## Your objective
Extract each record and reproduce it exactly.

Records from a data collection
■ ■ ■ ■
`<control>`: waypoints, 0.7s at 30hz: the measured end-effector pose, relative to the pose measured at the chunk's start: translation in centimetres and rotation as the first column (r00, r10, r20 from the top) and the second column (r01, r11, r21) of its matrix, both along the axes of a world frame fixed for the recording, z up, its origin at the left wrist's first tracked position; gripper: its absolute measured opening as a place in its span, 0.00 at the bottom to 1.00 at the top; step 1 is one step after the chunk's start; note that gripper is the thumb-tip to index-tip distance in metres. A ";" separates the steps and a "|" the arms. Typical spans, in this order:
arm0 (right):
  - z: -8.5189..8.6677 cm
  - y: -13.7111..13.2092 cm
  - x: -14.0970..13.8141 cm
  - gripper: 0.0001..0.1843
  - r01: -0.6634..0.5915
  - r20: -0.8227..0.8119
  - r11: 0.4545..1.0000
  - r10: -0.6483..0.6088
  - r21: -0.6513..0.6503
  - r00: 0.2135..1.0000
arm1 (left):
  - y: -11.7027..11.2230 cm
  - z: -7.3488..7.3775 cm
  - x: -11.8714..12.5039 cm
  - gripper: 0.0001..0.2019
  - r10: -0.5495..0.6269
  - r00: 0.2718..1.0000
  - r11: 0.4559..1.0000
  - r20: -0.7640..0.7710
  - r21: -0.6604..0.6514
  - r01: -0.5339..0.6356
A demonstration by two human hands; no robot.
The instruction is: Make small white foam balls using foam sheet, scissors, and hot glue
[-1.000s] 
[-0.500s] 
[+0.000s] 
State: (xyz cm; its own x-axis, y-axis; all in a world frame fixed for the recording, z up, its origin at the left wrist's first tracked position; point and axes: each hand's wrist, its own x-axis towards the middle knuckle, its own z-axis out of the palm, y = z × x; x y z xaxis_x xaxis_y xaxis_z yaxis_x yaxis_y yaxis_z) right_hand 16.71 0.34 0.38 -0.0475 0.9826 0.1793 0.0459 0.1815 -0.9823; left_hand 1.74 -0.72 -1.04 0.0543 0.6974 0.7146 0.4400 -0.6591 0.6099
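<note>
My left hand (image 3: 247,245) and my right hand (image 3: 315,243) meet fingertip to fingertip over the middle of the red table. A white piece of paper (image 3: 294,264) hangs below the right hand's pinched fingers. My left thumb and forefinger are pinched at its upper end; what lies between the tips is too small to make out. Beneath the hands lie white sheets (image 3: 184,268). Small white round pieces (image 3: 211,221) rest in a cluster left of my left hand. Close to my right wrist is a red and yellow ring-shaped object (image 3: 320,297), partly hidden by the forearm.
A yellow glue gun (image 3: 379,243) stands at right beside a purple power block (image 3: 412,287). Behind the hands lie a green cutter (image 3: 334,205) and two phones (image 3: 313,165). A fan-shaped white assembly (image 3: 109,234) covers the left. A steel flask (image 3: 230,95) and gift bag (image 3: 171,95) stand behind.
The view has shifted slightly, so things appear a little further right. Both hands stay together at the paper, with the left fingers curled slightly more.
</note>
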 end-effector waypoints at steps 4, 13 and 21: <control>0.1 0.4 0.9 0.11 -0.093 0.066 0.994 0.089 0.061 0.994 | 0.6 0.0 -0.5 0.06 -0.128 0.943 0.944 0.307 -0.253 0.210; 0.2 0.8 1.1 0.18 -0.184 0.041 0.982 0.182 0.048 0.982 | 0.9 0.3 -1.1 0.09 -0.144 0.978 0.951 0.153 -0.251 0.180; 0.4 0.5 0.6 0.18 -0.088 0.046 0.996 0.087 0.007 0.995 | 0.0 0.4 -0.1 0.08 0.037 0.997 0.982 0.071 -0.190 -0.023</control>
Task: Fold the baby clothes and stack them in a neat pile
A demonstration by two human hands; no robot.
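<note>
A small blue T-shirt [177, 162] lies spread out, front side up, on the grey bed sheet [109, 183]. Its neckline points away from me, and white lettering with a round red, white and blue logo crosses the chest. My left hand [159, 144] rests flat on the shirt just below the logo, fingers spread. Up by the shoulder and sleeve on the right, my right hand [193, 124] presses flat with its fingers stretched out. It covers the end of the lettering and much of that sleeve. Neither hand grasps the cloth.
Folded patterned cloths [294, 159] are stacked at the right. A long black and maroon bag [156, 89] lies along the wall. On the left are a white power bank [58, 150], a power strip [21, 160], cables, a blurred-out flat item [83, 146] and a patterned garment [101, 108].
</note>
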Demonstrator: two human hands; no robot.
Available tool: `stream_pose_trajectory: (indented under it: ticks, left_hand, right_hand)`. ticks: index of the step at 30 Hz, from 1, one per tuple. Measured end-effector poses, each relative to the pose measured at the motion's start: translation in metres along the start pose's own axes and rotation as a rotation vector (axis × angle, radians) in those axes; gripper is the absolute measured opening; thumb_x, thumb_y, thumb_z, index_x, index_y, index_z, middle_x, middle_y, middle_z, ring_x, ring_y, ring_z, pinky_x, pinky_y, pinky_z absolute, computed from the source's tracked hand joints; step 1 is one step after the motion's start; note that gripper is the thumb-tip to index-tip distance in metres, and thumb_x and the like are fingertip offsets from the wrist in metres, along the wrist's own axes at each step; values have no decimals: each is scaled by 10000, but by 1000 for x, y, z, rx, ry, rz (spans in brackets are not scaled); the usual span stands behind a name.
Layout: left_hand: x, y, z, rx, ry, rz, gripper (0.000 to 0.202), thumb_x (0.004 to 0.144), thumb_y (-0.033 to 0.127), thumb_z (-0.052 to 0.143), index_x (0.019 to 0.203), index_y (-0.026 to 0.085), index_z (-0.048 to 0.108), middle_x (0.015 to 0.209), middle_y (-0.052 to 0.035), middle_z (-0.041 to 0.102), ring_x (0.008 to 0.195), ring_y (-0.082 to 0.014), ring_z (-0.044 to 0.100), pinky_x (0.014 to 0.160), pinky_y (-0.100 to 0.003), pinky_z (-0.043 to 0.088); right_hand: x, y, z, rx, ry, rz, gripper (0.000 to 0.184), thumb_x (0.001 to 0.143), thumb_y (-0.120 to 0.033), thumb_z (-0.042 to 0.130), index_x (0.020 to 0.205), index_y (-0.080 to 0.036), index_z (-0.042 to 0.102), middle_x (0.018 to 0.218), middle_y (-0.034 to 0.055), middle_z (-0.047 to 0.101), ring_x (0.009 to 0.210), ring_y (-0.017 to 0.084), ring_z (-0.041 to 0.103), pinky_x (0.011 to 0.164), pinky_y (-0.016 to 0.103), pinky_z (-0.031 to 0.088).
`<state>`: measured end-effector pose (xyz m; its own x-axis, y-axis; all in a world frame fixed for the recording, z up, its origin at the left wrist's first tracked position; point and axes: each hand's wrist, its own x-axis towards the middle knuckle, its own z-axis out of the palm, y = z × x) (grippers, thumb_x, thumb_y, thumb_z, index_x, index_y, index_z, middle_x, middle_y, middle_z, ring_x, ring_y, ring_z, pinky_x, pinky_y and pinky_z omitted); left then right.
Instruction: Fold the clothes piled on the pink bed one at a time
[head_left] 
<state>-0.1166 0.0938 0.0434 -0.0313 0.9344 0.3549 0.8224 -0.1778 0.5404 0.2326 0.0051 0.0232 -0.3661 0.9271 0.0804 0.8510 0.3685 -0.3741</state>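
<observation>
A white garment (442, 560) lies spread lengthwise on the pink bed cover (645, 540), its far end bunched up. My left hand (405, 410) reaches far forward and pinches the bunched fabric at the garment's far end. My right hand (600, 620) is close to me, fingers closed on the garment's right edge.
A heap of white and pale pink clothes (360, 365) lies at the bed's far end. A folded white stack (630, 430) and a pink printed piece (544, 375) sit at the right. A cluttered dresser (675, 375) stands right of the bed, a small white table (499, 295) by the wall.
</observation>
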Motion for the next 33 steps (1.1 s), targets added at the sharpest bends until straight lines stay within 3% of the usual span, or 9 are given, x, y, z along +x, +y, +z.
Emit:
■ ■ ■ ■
## Response for this exercise
`<control>`: waypoints, 0.7s at 30hz: the measured end-effector pose, relative to the pose measured at the chunk's start: translation in centimetres and rotation as the first column (r00, r10, r20 from the top) and the second column (r01, r11, r21) of its matrix, both along the axes of a world frame fixed for the recording, z up, its origin at the left wrist's first tracked position; gripper: its absolute measured opening as a place in its span, 0.00 at the bottom to 1.00 at the top; step 1 is one step after the chunk's start; note that gripper is the thumb-tip to index-tip distance in metres. A ";" separates the steps and a "|" the arms. Typical spans, in this order:
arm0 (right):
  - z: -8.5189..8.6677 cm
  - y: -13.7111..13.2092 cm
  - x: -14.0970..13.8141 cm
  - gripper: 0.0001..0.1843
  - r01: -0.6634..0.5915
  - r20: -0.8227..0.8119
  - r11: 0.4545..1.0000
  - r10: -0.6483..0.6088
  - r21: -0.6513..0.6503
  - r00: 0.2135..1.0000
arm1 (left):
  - y: -11.7027..11.2230 cm
  - z: -7.3488..7.3775 cm
  - x: -11.8714..12.5039 cm
  - gripper: 0.0001..0.2019
  - r10: -0.5495..0.6269
  - r00: 0.2718..1.0000
  - r11: 0.4559..1.0000
  - r20: -0.7640..0.7710
  - r21: -0.6604..0.6514
  - r01: -0.5339..0.6356
A demonstration by two human hands; no robot.
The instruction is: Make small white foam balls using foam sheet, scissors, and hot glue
[-1.000s] 
[-0.500s] 
[+0.000s] 
State: (xyz cm; its own x-axis, y-axis; all in a world frame fixed for the recording, z up, its origin at the left wrist's first tracked position; point and axes: each hand's wrist, its own x-axis towards the middle knuckle, its own z-axis out of the palm, y = z × x; x y z xaxis_x xaxis_y xaxis_z yaxis_x yaxis_y yaxis_z) right_hand 16.71 0.34 0.38 -0.0475 0.9826 0.1793 0.0459 0.1815 -0.9823; left_hand 1.74 -0.72 -1.04 0.0543 0.6974 0.7146 0.4400 -0.6591 0.6099
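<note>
My left hand (image 3: 247,245) and my right hand (image 3: 315,243) meet fingertip to fingertip over the middle of the red table. A white piece of paper (image 3: 294,264) hangs below the right hand's pinched fingers. My left thumb and forefinger are pinched at its upper end; what lies between the tips is too small to make out. Beneath the hands lie white sheets (image 3: 184,268). Small white round pieces (image 3: 211,221) rest in a cluster left of my left hand. Close to my right wrist is a red and yellow ring-shaped object (image 3: 320,297), partly hidden by the forearm.
A yellow glue gun (image 3: 379,243) stands at right beside a purple power block (image 3: 412,287). Behind the hands lie a green cutter (image 3: 334,205) and two phones (image 3: 313,165). A fan-shaped white assembly (image 3: 109,234) covers the left. A steel flask (image 3: 230,95) and gift bag (image 3: 171,95) stand behind.
The view has shifted slightly, so things appear a little further right. Both hands stay together at the paper, with the left fingers curled slightly more.
</note>
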 end-effector waypoints at steps 4, 13 and 21: <control>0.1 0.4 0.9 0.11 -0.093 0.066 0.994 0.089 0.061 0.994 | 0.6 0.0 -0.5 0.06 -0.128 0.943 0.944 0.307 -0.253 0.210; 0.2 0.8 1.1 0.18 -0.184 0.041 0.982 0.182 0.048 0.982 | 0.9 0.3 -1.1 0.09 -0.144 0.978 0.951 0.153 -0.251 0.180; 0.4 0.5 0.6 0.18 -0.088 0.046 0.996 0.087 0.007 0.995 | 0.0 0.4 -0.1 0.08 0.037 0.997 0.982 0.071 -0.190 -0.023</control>
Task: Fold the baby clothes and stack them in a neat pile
A demonstration by two human hands; no robot.
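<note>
A small blue T-shirt [177, 162] lies spread out, front side up, on the grey bed sheet [109, 183]. Its neckline points away from me, and white lettering with a round red, white and blue logo crosses the chest. My left hand [159, 144] rests flat on the shirt just below the logo, fingers spread. Up by the shoulder and sleeve on the right, my right hand [193, 124] presses flat with its fingers stretched out. It covers the end of the lettering and much of that sleeve. Neither hand grasps the cloth.
Folded patterned cloths [294, 159] are stacked at the right. A long black and maroon bag [156, 89] lies along the wall. On the left are a white power bank [58, 150], a power strip [21, 160], cables, a blurred-out flat item [83, 146] and a patterned garment [101, 108].
</note>
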Demonstrator: two human hands; no robot.
Available tool: `stream_pose_trajectory: (indented under it: ticks, left_hand, right_hand)`. ticks: index of the step at 30 Hz, from 1, one per tuple. Measured end-effector poses, each relative to the pose measured at the motion's start: translation in metres along the start pose's own axes and rotation as a rotation vector (axis × angle, radians) in those axes; gripper is the absolute measured opening; thumb_x, thumb_y, thumb_z, index_x, index_y, index_z, middle_x, middle_y, middle_z, ring_x, ring_y, ring_z, pinky_x, pinky_y, pinky_z absolute, computed from the source's tracked hand joints; step 1 is one step after the motion's start; note that gripper is the thumb-tip to index-tip distance in metres, and thumb_x and the like are fingertip offsets from the wrist in metres, along the wrist's own axes at each step; values have no decimals: each is scaled by 10000, but by 1000 for x, y, z, rx, ry, rz (spans in brackets are not scaled); the usual span stands behind a name.
Layout: left_hand: x, y, z, rx, ry, rz, gripper (0.000 to 0.202), thumb_x (0.004 to 0.144), thumb_y (-0.033 to 0.127), thumb_z (-0.052 to 0.143), index_x (0.019 to 0.203), index_y (-0.026 to 0.085), index_z (-0.048 to 0.108), middle_x (0.015 to 0.209), middle_y (-0.052 to 0.035), middle_z (-0.041 to 0.102), ring_x (0.008 to 0.195), ring_y (-0.082 to 0.014), ring_z (-0.044 to 0.100), pinky_x (0.014 to 0.160), pinky_y (-0.100 to 0.003), pinky_z (-0.043 to 0.088); right_hand: x, y, z, rx, ry, rz, gripper (0.000 to 0.184), thumb_x (0.001 to 0.143), thumb_y (-0.120 to 0.033), thumb_z (-0.042 to 0.130), index_x (0.020 to 0.205), index_y (-0.080 to 0.036), index_z (-0.042 to 0.102), middle_x (0.018 to 0.218), middle_y (-0.034 to 0.055), middle_z (-0.047 to 0.101), ring_x (0.009 to 0.210), ring_y (-0.017 to 0.084), ring_z (-0.041 to 0.103), pinky_x (0.011 to 0.164), pinky_y (-0.016 to 0.103), pinky_z (-0.031 to 0.088).
`<state>`: measured end-effector pose (xyz m; its own x-axis, y-axis; all in a world frame fixed for the recording, z up, its origin at the left wrist's first tracked position; point and axes: each hand's wrist, its own x-axis towards the middle knuckle, its own z-axis out of the palm, y = z × x) (grippers, thumb_x, thumb_y, thumb_z, index_x, index_y, index_z, middle_x, middle_y, middle_z, ring_x, ring_y, ring_z, pinky_x, pinky_y and pinky_z omitted); left then right.
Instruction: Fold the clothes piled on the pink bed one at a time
[head_left] 
<state>-0.1166 0.0938 0.0434 -0.0313 0.9344 0.3549 0.8224 -0.1778 0.5404 0.2326 0.0051 0.0232 -0.3661 0.9271 0.0804 0.8510 0.3685 -0.3741</state>
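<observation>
A white garment (442, 560) lies spread lengthwise on the pink bed cover (645, 540), its far end bunched up. My left hand (405, 410) reaches far forward and pinches the bunched fabric at the garment's far end. My right hand (600, 620) is close to me, fingers closed on the garment's right edge.
A heap of white and pale pink clothes (360, 365) lies at the bed's far end. A folded white stack (630, 430) and a pink printed piece (544, 375) sit at the right. A cluttered dresser (675, 375) stands right of the bed, a small white table (499, 295) by the wall.
</observation>
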Motion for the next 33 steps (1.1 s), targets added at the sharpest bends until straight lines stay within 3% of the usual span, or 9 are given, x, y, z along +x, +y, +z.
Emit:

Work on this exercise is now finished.